Глубоко опечаленный исчезновением сестры, X. перестал за собой следить. Он часто обнюхивал свою одежду, сидя на краю кровати и склонив голову. У него также появилась привычка подолгу смотреть на себя в зеркало. Он бродил по дому в поисках человека, который когда-то был им самим, хотя и совсем другим, — в поисках нового «я», беспорочного агнца, а дом представлял собой лабиринт, провонявший останками, что гнили на тарелках, сложенных грудой в раковине, экскрементами, черной назойливой накипью, наделенной даром красноречия. У X. не было сил что-либо изменить.
Однажды кто-то заметил кровь у него под ногтями, и люди зашушукались. Его снова арестовали, допросили и отпустили, так и не сумев ничего вменить. Но на сей раз возникли серьезные подозрения. На улице его сторонились. В некоторых магазинах отказывались обслуживать. Он получал анонимные письма.
X. исчез. В этом нет ничего необычного, если задуматься над частотой исчезновений в мире или над поразительным количеством неопознанных тел, которыми забиты морги всех больших городов.
Для примера можно привести труп тучного зрелого мужчины без каких-либо документов, удостоверяющих личность, найденного повешенным в парижской галерее Веро-Дода.
Кое-кто утверждал, будто видел его сестру в самых разных уголках света, и некоторые люди узнавали X. в жителе Ла-Валетты.
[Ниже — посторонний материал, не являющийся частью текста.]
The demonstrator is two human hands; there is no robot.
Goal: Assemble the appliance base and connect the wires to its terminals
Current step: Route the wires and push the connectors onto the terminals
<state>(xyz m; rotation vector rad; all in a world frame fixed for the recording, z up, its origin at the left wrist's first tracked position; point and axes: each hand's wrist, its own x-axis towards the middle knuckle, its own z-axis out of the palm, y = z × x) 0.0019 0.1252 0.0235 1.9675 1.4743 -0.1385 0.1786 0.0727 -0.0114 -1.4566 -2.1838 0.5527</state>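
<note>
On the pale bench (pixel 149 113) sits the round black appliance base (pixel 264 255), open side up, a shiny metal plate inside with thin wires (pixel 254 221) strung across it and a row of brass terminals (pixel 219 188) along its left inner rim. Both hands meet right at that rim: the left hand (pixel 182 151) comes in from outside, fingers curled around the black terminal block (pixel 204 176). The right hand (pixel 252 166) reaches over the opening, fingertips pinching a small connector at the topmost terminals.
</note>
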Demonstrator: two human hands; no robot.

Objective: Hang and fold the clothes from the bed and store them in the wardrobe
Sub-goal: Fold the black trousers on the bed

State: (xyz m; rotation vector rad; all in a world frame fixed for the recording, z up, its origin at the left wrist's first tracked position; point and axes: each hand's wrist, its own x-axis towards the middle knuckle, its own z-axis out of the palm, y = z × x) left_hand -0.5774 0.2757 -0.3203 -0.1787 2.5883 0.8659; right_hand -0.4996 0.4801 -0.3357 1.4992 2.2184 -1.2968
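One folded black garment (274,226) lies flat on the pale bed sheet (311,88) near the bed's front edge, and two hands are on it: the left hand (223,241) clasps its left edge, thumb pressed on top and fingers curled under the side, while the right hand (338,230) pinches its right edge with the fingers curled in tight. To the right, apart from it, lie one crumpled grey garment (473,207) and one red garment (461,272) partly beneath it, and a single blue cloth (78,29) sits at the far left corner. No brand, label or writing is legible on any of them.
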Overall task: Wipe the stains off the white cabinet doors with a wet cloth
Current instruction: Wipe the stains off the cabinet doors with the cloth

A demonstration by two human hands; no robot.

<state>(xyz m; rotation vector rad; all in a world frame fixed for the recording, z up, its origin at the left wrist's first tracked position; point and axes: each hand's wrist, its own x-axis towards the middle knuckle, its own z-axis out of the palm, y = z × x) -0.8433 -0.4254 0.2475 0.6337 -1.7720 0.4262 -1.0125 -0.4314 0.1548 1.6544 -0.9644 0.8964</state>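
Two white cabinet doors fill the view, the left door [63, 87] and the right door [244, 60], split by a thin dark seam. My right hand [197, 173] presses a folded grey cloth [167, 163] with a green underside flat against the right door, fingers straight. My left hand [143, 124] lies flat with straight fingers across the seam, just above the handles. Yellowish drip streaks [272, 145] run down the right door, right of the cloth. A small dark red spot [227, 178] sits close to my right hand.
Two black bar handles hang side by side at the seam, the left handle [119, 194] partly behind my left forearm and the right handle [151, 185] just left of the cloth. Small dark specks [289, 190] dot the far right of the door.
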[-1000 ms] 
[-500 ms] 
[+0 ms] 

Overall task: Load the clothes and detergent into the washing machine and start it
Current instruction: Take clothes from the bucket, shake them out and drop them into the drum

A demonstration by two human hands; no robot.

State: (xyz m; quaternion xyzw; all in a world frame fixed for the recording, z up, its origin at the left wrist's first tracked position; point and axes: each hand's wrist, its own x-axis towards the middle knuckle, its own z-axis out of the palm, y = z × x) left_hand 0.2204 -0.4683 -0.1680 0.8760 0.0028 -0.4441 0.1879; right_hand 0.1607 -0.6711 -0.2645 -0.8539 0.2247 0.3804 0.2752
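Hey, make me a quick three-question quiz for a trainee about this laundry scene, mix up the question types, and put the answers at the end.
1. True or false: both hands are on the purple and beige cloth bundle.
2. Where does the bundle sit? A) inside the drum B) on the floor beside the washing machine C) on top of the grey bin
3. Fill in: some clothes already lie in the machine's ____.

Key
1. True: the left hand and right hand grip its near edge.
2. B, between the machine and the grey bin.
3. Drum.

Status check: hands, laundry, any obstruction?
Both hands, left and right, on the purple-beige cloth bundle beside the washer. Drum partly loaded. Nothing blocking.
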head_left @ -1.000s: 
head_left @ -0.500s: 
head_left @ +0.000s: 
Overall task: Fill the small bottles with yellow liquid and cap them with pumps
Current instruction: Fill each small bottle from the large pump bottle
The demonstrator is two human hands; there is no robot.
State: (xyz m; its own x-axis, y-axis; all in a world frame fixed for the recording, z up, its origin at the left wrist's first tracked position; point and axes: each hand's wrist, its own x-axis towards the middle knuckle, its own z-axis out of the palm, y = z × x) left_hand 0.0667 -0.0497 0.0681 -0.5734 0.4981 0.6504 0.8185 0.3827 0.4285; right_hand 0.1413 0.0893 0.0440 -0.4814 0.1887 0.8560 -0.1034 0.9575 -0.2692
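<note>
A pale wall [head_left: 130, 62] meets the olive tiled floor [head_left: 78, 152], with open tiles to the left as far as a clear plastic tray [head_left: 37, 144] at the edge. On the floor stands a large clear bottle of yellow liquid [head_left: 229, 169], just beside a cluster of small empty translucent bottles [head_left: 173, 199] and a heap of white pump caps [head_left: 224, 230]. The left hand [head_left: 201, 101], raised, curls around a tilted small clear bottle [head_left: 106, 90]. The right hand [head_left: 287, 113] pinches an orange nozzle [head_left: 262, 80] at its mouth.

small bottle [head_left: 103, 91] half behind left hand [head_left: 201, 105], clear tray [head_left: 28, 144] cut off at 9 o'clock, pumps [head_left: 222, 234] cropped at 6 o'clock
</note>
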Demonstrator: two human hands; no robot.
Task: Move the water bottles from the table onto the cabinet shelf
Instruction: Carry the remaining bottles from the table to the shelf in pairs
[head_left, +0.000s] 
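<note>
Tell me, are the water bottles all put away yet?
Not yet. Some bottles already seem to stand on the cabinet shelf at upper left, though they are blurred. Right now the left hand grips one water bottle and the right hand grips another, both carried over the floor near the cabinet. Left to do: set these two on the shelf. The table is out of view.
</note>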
Если допустить, что это был действительно он, его новая жизнь оказалась несладкой. Сначала он пытался зарабатывать на жизнь как странствующий фотограф — затея, отдающая анахронизмом и заранее обреченная на провал, ведь у любого туриста есть фотоаппарат. Если только он не преследовал свой собственный серый образ…
Немного спустя человек, считавшийся X., появился на Родосе, где попробовал стать туристическим гидом, но столкнулся с неприятной конкуренцией, а запах у него изо рта обращал людей в бегство.
Затем он обосновался на набережной Пирея, ведь обломки всегда выбрасывает на берег. Все знали его неуверенную походку, одежду в жирных пятнах и противные руки, что раскладывали буклеты на столиках кафе. Когда он напивался сильнее обычного, то спрашивал, где сестра, но никто не смеялся, поскольку в нем было что-то священное и сумрачное, как дыхание Аида. Поэтому старая торговка губками и по совместительству гадалка бледнела, едва завидев его шатающийся силуэт. — Что знаю, то знаю, — говорила она, запрокинув голову и чуть смежив длинные трутовые веки.